Introducing a new column with an eye on local history.

My love affair with Auburn’s past — and history in general — began with a chance find one Saturday afternoon at the former Auburn Library, today the Auburn Senior Activities Center.

In the service of helping me ferret out materials to fill a book report, one of the librarians kindly led me to one of those cabinets with the flat, wide drawers that typically held large maps and world atlases. But to my surprise that summer afternoon it opened on something else: a single clipping from an Auburn newspaper, circa 1913.

An advertisement in the circle that often framed photographs in that era showed a cluster of prominent Auburn businessmen of that time.

I don’t know what it was about one of those faces that draws my eyes to it in particular, but its features fastened onto my memory like a lamprey.

A heavyset fellow, generously jowled. Thick dark hair.

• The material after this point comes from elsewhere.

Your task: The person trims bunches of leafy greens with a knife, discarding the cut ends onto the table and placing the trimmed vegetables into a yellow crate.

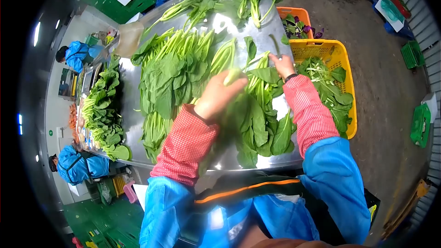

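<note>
My left hand (219,93) is closed around the pale stems of a bunch of leafy greens, whose blurred leaves hang below the fist. My right hand (284,65) has its fingers drawn together beside the stem ends of a pile of leafy greens (262,124); what they pinch is too small to make out. A thin dark green stem (274,46), blurred, shows just above those fingers. Left of my left hand lies a large heap of leafy greens (170,73) with its stems pointing away from me.
Loose greens (255,2) lie at the far end of the metal table (131,124). A yellow crate (350,87) holding leaves stands at the right edge, an orange crate (294,11) behind it. More greens (105,110) line the left; two people in blue (76,165) are beyond.
</note>
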`<state>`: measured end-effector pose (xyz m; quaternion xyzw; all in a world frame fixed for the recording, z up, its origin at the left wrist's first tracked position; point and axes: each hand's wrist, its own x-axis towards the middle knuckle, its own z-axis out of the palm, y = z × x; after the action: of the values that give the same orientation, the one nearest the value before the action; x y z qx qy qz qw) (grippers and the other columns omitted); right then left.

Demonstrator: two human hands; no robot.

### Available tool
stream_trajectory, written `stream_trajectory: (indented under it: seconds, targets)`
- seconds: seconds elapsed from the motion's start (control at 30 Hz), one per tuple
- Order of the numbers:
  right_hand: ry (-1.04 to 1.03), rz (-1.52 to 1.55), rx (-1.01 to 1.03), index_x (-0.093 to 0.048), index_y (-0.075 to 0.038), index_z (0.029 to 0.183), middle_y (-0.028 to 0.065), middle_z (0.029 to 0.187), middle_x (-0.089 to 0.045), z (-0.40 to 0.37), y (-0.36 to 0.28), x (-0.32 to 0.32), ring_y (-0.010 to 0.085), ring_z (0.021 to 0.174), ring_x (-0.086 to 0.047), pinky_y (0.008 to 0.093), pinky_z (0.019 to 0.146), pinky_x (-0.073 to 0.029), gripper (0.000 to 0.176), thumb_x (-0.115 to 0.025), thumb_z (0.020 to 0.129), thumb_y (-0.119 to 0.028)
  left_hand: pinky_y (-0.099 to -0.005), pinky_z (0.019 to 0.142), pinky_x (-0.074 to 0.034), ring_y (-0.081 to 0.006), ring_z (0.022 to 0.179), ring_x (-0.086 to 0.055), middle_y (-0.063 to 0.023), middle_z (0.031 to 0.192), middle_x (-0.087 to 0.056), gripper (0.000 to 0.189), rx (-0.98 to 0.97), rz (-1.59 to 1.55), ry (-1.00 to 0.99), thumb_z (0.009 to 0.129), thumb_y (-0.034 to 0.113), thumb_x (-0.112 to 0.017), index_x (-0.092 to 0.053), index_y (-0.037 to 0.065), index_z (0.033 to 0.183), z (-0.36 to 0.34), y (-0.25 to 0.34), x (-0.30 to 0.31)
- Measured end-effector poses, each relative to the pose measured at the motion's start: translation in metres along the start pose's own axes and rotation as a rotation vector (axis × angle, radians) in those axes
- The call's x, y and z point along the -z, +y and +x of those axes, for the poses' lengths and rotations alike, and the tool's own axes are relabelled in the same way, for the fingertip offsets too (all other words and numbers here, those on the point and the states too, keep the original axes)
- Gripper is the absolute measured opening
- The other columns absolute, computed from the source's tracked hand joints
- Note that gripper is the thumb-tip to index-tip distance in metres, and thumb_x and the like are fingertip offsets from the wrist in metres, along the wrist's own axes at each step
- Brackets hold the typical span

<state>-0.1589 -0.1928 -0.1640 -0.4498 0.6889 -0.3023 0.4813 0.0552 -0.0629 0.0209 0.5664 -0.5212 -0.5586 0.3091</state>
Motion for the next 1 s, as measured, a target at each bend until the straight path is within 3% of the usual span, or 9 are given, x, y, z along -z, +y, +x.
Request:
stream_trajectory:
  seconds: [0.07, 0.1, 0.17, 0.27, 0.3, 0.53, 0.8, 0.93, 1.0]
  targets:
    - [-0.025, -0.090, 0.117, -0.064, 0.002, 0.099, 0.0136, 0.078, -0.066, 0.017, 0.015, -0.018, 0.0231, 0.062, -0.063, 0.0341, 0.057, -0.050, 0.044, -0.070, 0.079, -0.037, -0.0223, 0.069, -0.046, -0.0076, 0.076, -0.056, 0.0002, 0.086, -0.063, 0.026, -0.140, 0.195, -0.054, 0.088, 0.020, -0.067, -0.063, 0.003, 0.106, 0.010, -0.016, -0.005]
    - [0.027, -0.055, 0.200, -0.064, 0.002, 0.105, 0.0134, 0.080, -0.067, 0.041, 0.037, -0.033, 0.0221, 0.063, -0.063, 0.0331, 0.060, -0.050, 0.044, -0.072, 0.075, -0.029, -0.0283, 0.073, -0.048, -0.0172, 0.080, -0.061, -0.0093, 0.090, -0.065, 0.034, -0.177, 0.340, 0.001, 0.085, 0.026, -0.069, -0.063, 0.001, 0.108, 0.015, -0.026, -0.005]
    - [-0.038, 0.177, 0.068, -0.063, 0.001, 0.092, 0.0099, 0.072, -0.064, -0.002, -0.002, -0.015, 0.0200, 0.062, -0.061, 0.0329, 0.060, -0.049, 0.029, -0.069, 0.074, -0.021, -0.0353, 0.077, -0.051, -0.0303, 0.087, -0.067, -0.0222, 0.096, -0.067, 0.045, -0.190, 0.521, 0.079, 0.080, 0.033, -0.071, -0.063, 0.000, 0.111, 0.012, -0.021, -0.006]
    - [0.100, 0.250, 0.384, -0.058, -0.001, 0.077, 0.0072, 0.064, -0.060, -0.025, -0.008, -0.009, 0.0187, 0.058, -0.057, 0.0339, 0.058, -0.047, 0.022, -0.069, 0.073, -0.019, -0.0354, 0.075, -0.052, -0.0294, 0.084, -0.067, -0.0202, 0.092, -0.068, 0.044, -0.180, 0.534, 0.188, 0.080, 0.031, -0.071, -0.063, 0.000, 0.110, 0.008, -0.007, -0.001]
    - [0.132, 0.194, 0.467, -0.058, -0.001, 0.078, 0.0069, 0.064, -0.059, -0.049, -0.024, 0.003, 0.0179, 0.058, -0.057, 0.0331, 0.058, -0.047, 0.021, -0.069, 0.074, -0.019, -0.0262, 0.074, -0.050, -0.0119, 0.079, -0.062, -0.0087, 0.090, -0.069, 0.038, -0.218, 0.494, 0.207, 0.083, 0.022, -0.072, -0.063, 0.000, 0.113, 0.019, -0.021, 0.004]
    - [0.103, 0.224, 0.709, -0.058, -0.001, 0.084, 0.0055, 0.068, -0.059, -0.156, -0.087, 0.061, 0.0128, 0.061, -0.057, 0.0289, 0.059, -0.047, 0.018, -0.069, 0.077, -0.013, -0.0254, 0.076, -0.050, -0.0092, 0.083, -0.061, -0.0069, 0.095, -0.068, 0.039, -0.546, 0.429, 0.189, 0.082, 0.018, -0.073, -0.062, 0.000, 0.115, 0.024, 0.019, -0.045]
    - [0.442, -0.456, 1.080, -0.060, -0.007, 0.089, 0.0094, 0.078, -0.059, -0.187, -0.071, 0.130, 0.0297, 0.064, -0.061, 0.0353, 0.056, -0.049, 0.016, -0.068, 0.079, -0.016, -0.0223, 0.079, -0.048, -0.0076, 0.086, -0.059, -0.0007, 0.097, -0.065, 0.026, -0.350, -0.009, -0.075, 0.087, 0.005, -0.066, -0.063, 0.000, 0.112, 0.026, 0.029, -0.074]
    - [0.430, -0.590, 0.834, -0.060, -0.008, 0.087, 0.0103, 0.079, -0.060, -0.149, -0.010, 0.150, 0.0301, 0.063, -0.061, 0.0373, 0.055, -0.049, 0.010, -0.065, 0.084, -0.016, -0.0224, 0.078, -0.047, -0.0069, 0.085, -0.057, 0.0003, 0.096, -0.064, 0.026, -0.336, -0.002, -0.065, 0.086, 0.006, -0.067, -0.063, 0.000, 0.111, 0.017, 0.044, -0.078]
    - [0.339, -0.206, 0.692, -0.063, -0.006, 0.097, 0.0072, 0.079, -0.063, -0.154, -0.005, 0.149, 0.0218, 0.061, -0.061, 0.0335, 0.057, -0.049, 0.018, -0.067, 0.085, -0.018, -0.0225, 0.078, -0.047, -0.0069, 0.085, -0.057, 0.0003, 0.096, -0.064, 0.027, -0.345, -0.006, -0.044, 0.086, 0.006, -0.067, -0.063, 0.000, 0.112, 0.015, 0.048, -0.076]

Heavy eyebrows and the sort of drooping, bushy mustache commonly seen on men’s faces before and shortly after the First World War.

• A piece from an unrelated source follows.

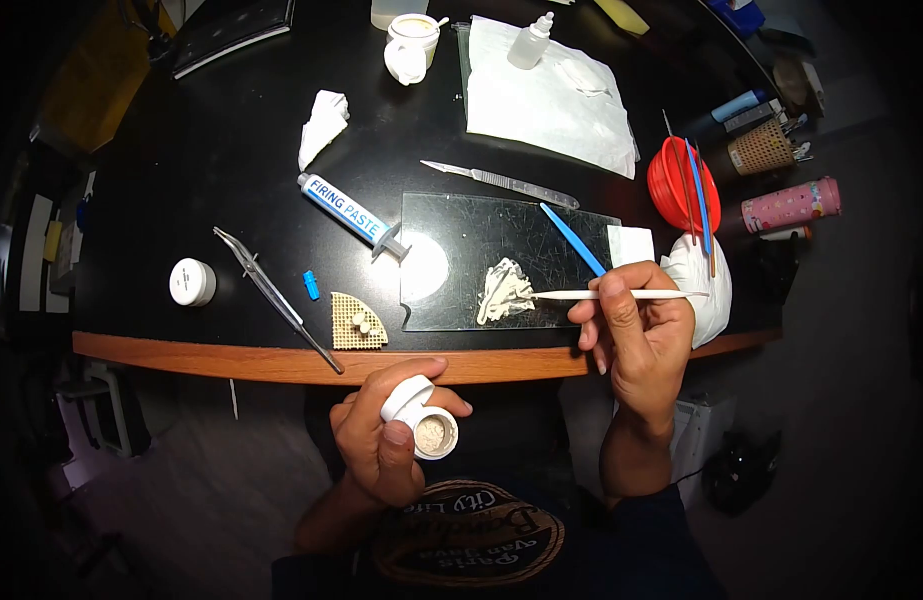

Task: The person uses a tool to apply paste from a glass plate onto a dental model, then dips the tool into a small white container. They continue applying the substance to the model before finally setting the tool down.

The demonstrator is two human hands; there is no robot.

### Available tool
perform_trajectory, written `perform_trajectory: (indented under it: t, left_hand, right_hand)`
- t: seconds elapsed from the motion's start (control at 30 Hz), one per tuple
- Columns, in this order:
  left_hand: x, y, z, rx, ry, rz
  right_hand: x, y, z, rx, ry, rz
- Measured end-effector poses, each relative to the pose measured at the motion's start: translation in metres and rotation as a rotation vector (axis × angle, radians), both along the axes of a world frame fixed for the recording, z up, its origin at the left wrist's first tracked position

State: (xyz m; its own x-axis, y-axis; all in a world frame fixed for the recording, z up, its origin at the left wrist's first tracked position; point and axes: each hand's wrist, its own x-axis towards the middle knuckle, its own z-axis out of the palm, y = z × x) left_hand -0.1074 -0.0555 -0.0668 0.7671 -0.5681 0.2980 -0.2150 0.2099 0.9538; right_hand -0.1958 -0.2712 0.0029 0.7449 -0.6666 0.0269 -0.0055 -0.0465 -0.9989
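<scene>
My left hand (pixel 381 440) is closed round a small white jar (pixel 436 433) of pale powder, with its white lid (pixel 407 398) held beside the rim. Between the fingers of my right hand (pixel 636 340) is a thin white brush (pixel 601 295), its tip at the edge of a cream-coloured paste (pixel 505 291). That paste lies spread on a glass slab (pixel 451 210). A blue-handled tool (pixel 573 240) rests on the slab, its lower end near my right fingers. Left of the slab sits a perforated beige tray (pixel 353 330) bearing small pale pieces.
A firing paste syringe (pixel 346 212), scalpel (pixel 501 183), tweezers (pixel 271 290) and closed white jar (pixel 192 283) lie on the black table (pixel 231 160). A red bowl (pixel 671 185) with tools stands right, beside white tissue (pixel 716 300). A dropper bottle (pixel 529 42) is behind.
</scene>
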Motion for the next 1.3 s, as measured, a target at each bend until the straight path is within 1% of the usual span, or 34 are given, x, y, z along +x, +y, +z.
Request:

“Clifford Hughes Knox,” I read.

He owned a confectionery shop on West Main Street that drew the attention of both boys and girls and cigar aficionados to the wooden storefront near the long, long vanished Oddfellows Hall.

He died of kidney failure on his return from a business trip to Yakima, I believe in 1917. His funeral was attended by his Oddfellow brethren and he was buried in Mountainview Cemetery.

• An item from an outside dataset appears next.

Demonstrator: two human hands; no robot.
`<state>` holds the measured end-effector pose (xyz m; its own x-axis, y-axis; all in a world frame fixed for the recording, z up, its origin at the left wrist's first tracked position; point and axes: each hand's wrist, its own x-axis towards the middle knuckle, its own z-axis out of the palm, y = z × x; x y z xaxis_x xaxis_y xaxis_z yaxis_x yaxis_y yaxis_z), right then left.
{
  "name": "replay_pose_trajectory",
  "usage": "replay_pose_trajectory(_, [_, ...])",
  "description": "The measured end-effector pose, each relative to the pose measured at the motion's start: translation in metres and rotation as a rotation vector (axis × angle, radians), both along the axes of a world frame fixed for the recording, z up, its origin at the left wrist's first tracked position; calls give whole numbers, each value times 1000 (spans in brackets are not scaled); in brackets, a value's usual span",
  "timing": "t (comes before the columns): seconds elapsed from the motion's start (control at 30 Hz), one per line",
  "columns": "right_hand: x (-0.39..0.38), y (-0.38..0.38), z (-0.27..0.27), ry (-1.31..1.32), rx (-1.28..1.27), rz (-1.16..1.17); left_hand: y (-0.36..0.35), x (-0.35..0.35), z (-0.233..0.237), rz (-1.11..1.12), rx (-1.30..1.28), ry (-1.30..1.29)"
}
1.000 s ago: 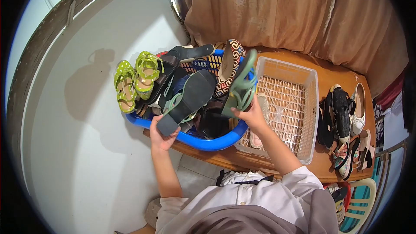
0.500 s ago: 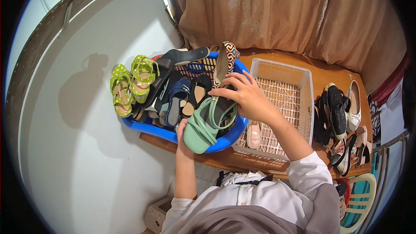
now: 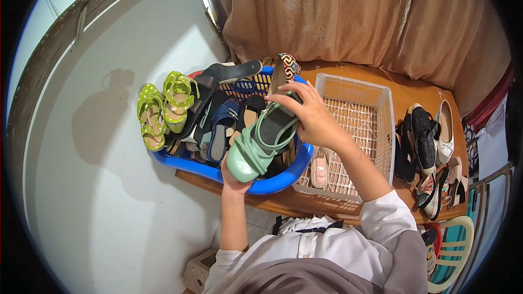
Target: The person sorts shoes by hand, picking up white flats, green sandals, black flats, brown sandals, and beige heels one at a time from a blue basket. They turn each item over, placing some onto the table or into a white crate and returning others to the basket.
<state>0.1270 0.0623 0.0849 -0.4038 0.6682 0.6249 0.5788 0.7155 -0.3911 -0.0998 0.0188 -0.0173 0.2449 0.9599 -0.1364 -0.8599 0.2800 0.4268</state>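
A mint green strappy sandal (image 3: pixel 251 155) is held above the right part of the blue basket (image 3: pixel 278 182). My left hand (image 3: pixel 234 181) grips it from below at the toe, with part of the fingers hidden under it. My right hand (image 3: pixel 309 113) is at the heel end, its fingers bent around the back of the sandal. Shoes fill the basket, among them a navy sandal (image 3: pixel 222 125) and a patterned shoe (image 3: pixel 289 67) just behind my right hand. Green polka-dot sandals (image 3: pixel 152 117) rest on the basket's left edge.
To the right, a clear plastic crate (image 3: pixel 385 125) holds a pink shoe (image 3: pixel 320 170). Black shoes (image 3: pixel 423 136) and a white shoe (image 3: pixel 445 130) stand farther right on the wooden table (image 3: pixel 327 69). A brown curtain (image 3: pixel 348 22) hangs behind; a pale chair (image 3: pixel 463 250) is at lower right.
The mint sandal has been raised and turned, so more of its dark insole shows. My left hand has tilted with it, and my right hand has shifted slightly at the heel.
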Motion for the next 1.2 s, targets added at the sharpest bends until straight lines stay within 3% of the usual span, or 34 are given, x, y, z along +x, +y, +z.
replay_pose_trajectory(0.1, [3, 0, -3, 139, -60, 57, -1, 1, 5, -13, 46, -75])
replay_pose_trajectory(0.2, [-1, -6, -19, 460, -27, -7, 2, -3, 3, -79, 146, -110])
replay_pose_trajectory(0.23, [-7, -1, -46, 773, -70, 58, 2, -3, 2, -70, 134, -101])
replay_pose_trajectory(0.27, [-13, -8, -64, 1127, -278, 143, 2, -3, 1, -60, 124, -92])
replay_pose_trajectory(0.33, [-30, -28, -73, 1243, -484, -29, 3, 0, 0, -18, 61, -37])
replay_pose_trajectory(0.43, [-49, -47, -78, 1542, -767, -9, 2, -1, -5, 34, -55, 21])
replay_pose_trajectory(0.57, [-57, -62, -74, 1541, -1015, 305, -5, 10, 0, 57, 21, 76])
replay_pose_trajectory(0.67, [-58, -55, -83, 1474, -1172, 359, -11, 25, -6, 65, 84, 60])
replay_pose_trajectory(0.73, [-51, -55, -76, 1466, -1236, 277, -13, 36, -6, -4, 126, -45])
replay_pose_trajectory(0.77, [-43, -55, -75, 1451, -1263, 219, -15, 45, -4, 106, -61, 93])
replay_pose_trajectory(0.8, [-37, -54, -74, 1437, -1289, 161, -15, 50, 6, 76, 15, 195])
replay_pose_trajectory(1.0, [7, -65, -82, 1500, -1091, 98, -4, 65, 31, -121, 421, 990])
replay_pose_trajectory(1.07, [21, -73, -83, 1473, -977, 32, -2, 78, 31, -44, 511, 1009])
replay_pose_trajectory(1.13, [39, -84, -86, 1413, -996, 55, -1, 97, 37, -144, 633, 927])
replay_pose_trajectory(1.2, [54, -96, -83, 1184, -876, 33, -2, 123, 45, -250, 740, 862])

That was it, but it was enough to launch me on a pursuit of a pleasure I indulge in whenever I can: to rifle the generous newspaper collection of the White River Valley Museum and consort with the people of the past.

That was about all. But that clipping supplied my mind with byways to wander into.

Here to continue my tale, I must here bare one of my oddities: fondness for cemeteries as places not so much of tragedy, but of reflection.

One day while visiting my brother’s grave on the hill, I decided to check out the final resting place of Clifford Hughes Knox. Yes, records in the cemetery office confirmed he was there, next to his wife resting under the shade of a dogwood tree. But the markers for both of them had long since vanished.

Today, as for many, many years, passersby perhaps mark the prettiness of the dogwood tree without any idea of the people buried there.

What changed for me that day — I did not know it at the time when I was only 14 — was how I looked at Auburn’s history. No longer as a collection of dates to be inscribed on the memory, but of people. About the marks they may have left on the soil, the grooves their feet wore into the floors, traces of the homes where they lived their lives perhaps still discernible in the weeds, the river that once ran through it.

In the city’s earliest days, a generous part of the papers was taken up with reports of what was happening with one’s neighbors. In the old White River paper, you learn how Mrs. Smith had gone two weeks earlier to Boston to visit her sister, how Mr. Johnson had bought himself a fancy new bit of farm machinery, how the boy down the street had a toothache.

In those papers, I first met Irving Knickerbocker, a prominent Auburn lawyer for many years and at one time a state senator. This New York native and West Coast transplant was responsible for writing a bill in the Legislature that renamed what had been the city of Slaughter to Auburn, tapping a famous Oliver Goldsmith poem that described, “Auburn, fairest village of the plain.” Beat Slaughter. The house he lived in is an apartment building today.

I say all this not so much to talk about myself, but because I mean to bring what I can of them to life in an upcoming regular column, rescuing some of the long-agos from the pages, dusting them off and telling bits of of their stories.

I hope you join me on that adventure.